In un'omelia dei sua Ecc.za mons. Franco Gualdrini, vescovo di Terni-Narni-Amelia dice: "Desidero dire di lui e presentarlo proprio come uno dei tanti martiri del lavoro - in un lavoro insicuro e sfruttato - in un lavoro prematuro per la sua giovane età.
Desidero dire di lui, e additarlo ad esempio, per l'alimento di fede e di Chiesa che lo sostenevano e lo indirizzavano al lavoro, in particolare nella parrocchia e nell'oratorio che frequentava, nella famiglia cristiana da cui proveniva (anche il padre lavorava nelle acciaierie).
Desidero dire di lui lavoratore, scoprendo la spiritualità del lavoro, che vorrei però più propriamente chiamare la santità del lavoro".

 


Un raggio di sole tra le nuvole

di Felice di Giandomenico

Mi è capitato più volte di provare disagio, addirittura vergogna, davanti alla sofferenza di un essere umano e questo senso di disagio aumentava quando "l'altro", pur immerso nel tormento fisico, psichico e spirituale, era comunque capace di sorridere, di dire una parola buona, di accettare la sua situazione senza lamentarsi o ribellarsi ad essa.

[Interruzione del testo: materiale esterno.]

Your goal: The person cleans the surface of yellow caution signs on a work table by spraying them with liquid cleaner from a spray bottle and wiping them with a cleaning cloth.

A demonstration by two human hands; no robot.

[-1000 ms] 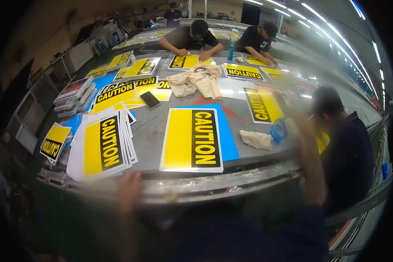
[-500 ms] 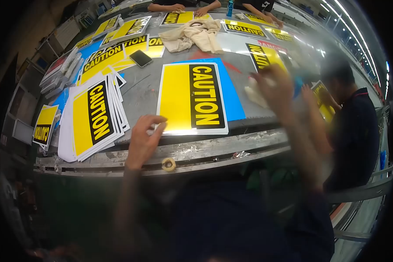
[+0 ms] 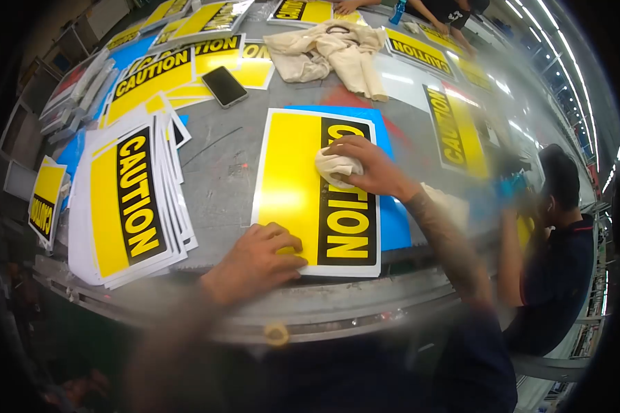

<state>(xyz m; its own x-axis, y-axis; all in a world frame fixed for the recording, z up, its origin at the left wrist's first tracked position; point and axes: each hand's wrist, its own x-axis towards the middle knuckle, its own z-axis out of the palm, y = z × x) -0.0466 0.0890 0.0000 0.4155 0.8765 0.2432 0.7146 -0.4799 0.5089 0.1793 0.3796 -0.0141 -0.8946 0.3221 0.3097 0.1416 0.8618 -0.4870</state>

Nessuna traccia di rabbia, nessun livore, nessuna teatralità; ciò che saltava subito agli occhi era solo un amore fatto di gesti semplici, impregnato di una dignità da far rabbrividire, da una fede incrollabile verso il Padre Celeste che diveniva luce in grado di scaldare i cuori di tutti.

Poche storie di vita mi hanno colpito e commosso quanto quella di Giunio Tinarelli, l'operaio ternano che concluse la sua vita terrena a 44 anni dopo un lungo periodo di immobilità e di sofferenze inaudite provocate da una poliartrite anchilosante.

Quello strano senso di disagio mi ha colto anche mentre leggevo le gesta di questo campione di umanità che ha saputo fare del suo patire un vessillo luminoso della sua breve ma intensa esistenza.

Potrà sembrare banale ma, scorrendo quelle pagine, non ho potuto fare a meno di pensare a tutte quelle persone refrattarie a qualsiasi tipo di contrarietà, di avversità o di rinuncia.

Sarà forse perché ho visto ragazzi andare in crisi perché non possedevano un telefonino cellulare; altri che, non potendosi permettere determinati stili di vita, vivevano uno stato di angosciosa insoddisfazione, magari solo perché il locale alla moda non era frequentabile per questioni di moneta.

Per non parlare poi delle profonde crisi esistenziali prodotte dal dover gioco forza fare a meno del futile, mal di testa o di denti che divenivano vere e proprie tragedie, rotture sentimentali in cui bisognava rievocare l'arte tragica greca di Eschilo, Sofocle ed Euripide.

Certamente ogni sofferenza deve essere rispettata sebbene possa sembrare inutile o banale ma, quando ci si imbatte in persone capaci di tener testa al dolore in tutte le sue poliedriche manifestazioni, non si può non avvertire quel disagio che mi ostino a chiamare vergogna.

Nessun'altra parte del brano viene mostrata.